Let’s try running Mistral Large on a pair of 48 GB GPUs.
Create a new pod, but this time select the A40 GPU and set the GPU count to 2:
Deploy the pod as usual, but now we’ll download a bigger model. Here’s a 5.0bpw EXL2 quant of Mistral Large:
https://huggingface.co/bullerwins/Mistral-Large-Instruct-2407-exl2_5.0bpw/tree/main
With 2 × 48 GB GPUs (96 GB total), we have enough VRAM to fit both the model and a large context window.
Copy the model path from Hugging Face and download it as before.
Before loading the model, we need to adjust the loader settings manually:
- Set GPU split to
36,48. This means 36 GB of VRAM will be used on the first GPU and 48 GB on the second. - The remaining 12 GB on the first GPU is reserved for the context window.
- Set ctx-size (context window) to
20480.
Click Load.
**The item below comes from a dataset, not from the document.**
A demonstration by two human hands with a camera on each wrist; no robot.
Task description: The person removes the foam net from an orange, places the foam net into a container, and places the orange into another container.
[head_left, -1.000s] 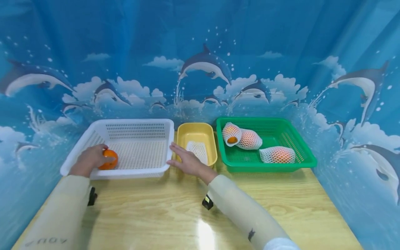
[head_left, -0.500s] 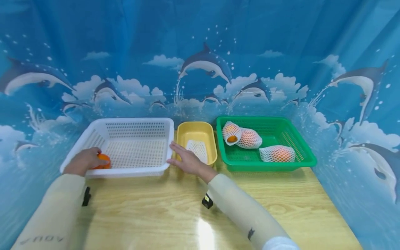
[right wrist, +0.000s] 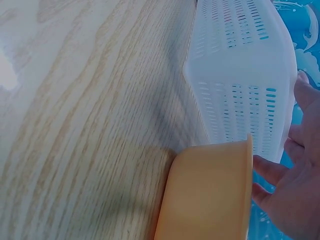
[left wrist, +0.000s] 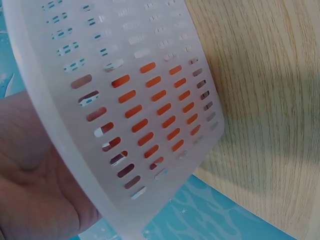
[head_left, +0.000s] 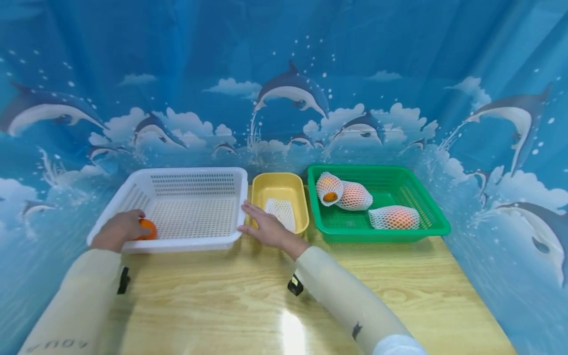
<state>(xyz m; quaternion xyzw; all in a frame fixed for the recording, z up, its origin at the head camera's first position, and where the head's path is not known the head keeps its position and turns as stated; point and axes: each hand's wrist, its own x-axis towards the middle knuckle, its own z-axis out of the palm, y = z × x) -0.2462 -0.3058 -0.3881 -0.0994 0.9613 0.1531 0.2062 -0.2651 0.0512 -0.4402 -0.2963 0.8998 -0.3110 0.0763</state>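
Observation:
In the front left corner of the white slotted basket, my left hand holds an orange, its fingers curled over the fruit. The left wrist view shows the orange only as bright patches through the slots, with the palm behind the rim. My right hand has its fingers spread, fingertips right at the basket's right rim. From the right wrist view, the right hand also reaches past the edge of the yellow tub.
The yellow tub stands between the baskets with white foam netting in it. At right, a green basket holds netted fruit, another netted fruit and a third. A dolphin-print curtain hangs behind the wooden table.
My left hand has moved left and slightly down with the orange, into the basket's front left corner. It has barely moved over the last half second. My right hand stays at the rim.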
It may take a while, but once complete, you’ll have Mistral Large running across two GPUs.
If you're using a different model and encounter OutOfMemory errors, try adjusting the ctx-size and GPU split values. It may take some experimentation to find a combination that fits.
💡 Pro Tip: To save costs, create a network volume and download the model using a cheaper, single-GPU pod. Once downloaded, delete the cheap pod and start your dual-GPU setup using the same storage. This way, you avoid paying for idle high-end GPUs during the download phase.